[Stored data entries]
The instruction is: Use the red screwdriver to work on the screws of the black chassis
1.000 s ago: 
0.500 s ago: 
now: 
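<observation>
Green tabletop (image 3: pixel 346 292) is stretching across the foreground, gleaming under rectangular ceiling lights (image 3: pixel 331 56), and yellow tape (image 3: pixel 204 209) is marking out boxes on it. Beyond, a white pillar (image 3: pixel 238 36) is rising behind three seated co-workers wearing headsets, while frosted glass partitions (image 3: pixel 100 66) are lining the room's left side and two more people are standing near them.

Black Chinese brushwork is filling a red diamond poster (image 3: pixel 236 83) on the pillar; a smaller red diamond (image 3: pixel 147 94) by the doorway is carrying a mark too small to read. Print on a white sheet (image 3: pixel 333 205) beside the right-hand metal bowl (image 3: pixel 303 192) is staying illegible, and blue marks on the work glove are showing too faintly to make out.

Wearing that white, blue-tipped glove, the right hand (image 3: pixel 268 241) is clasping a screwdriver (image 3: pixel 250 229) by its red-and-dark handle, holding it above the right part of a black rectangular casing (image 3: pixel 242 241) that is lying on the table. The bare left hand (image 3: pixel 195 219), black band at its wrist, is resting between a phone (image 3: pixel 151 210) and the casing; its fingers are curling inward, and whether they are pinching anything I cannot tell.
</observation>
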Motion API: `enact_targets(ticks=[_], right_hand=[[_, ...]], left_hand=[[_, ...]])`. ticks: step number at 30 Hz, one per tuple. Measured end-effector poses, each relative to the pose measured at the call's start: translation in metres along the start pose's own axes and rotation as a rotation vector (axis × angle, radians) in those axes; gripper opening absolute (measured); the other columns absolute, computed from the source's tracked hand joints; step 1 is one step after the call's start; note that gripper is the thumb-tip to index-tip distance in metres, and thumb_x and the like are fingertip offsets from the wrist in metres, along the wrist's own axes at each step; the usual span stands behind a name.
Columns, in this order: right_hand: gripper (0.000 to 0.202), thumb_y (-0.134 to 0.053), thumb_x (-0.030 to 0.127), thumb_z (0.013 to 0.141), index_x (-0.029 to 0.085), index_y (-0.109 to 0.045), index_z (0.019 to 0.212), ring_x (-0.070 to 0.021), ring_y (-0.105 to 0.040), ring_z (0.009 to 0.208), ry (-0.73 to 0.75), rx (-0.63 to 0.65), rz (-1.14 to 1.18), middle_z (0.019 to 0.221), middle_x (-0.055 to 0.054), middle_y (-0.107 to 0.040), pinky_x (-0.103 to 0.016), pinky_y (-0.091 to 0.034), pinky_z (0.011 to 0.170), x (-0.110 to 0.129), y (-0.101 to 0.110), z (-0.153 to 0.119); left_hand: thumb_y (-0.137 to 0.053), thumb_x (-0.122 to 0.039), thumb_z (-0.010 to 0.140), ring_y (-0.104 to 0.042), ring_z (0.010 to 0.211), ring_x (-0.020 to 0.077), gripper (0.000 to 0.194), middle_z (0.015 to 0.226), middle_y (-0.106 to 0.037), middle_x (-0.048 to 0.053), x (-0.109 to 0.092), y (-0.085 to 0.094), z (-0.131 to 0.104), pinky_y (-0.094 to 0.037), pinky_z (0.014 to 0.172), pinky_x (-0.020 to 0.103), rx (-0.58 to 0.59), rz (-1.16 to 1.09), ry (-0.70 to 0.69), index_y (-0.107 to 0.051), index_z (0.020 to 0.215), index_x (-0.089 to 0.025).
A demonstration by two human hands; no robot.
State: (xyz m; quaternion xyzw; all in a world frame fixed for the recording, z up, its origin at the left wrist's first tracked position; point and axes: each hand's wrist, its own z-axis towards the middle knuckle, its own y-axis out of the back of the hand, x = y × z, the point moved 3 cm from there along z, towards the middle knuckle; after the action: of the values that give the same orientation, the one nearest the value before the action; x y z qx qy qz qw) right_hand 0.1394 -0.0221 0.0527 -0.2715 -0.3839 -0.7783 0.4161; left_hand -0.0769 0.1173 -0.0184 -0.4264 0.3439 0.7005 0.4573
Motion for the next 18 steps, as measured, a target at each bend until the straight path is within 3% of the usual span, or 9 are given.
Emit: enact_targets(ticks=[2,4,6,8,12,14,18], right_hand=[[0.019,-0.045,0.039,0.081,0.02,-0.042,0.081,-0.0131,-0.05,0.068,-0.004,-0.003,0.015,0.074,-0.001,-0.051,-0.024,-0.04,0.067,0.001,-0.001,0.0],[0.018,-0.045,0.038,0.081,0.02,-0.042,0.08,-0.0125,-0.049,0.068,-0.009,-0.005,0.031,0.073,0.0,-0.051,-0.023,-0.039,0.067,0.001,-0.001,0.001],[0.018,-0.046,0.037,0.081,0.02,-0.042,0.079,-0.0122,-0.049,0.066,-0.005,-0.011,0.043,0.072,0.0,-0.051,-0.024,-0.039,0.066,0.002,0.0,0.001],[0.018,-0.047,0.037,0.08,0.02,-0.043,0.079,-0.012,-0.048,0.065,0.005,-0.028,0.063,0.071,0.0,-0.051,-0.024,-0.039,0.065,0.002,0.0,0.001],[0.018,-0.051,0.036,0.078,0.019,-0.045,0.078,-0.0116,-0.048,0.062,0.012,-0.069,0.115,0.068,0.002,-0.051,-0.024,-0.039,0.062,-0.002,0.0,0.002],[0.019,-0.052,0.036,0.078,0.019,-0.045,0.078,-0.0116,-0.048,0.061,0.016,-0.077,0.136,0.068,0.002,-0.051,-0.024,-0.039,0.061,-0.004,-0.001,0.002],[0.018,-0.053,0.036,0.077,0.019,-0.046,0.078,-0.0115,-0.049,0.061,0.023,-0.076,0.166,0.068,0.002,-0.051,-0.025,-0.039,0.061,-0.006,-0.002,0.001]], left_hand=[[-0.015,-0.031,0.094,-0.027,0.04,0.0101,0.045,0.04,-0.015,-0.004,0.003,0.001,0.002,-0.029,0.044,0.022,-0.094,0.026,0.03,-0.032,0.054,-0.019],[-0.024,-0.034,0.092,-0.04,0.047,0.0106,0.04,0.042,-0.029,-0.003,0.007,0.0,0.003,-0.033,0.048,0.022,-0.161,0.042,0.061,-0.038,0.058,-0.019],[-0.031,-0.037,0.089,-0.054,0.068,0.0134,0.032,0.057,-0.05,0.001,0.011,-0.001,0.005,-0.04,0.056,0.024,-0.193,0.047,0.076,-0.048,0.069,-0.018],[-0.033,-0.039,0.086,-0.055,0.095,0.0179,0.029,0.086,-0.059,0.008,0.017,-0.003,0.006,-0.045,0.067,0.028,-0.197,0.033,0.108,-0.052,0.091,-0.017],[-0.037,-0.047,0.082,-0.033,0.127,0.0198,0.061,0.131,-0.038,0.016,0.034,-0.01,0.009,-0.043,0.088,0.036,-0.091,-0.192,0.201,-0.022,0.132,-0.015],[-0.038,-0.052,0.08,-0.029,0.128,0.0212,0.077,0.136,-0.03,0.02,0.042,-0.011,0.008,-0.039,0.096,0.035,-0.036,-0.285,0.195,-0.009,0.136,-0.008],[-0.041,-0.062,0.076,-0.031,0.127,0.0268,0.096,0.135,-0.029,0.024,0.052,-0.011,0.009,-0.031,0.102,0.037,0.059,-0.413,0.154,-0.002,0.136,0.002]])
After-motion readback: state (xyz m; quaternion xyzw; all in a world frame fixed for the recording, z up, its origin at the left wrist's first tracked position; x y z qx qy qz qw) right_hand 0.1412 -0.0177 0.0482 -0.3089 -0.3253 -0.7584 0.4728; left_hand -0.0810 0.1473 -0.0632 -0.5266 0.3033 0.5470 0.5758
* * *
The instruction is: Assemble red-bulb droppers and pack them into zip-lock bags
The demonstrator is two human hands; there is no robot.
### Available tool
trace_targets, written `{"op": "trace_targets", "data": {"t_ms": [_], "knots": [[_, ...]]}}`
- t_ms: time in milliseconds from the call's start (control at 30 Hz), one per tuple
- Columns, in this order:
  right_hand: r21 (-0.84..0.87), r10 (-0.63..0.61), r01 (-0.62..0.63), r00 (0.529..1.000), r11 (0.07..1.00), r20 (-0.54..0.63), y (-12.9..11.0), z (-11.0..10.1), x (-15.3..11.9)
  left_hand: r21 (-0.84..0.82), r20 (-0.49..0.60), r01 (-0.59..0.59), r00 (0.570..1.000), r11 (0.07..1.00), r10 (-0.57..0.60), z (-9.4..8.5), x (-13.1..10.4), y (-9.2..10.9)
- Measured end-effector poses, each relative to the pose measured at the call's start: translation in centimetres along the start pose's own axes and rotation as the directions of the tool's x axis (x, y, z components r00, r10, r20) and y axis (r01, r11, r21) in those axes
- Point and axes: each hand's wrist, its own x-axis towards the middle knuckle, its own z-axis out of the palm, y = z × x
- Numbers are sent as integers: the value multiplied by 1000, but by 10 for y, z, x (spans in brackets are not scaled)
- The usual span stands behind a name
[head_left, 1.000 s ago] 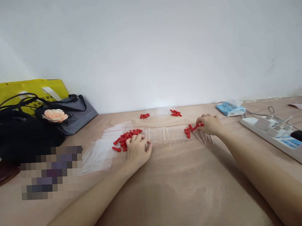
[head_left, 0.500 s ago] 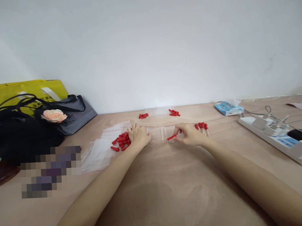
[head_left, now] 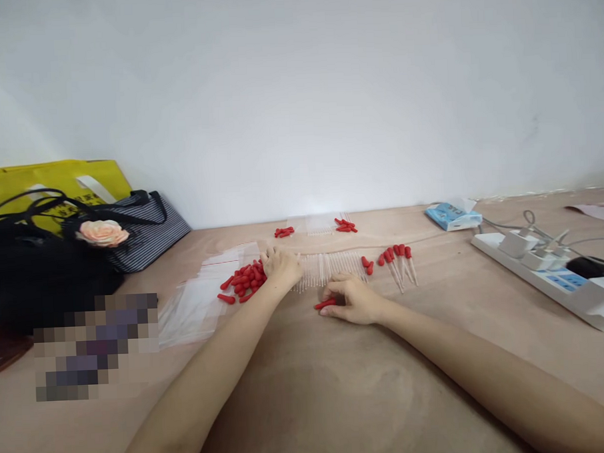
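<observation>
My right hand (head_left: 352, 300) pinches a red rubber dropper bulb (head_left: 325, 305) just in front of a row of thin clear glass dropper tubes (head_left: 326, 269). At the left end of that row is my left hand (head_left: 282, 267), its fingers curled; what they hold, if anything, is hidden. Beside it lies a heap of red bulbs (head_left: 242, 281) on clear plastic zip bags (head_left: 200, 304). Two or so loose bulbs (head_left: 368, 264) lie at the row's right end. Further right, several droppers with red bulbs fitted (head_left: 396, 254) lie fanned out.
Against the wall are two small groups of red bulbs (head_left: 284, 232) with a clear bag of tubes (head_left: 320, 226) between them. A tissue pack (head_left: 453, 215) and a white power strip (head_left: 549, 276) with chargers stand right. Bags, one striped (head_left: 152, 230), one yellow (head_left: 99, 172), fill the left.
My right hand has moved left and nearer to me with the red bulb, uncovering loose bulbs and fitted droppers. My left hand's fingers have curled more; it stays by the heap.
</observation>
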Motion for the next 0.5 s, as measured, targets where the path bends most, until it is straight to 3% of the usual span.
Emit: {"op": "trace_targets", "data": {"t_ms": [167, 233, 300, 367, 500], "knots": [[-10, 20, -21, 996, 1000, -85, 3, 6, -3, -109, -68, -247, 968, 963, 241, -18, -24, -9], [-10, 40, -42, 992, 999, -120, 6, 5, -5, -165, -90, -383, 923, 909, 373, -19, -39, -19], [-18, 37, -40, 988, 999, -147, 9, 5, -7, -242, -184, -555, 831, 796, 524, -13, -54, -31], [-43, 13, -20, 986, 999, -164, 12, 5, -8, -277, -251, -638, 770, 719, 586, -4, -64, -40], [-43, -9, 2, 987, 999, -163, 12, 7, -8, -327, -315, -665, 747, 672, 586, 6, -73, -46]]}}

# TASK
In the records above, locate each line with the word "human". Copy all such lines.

# EXERCISE RESPONSE
A demonstration by two human hands; no robot.
The demonstrator is two human hands; there is no robot.

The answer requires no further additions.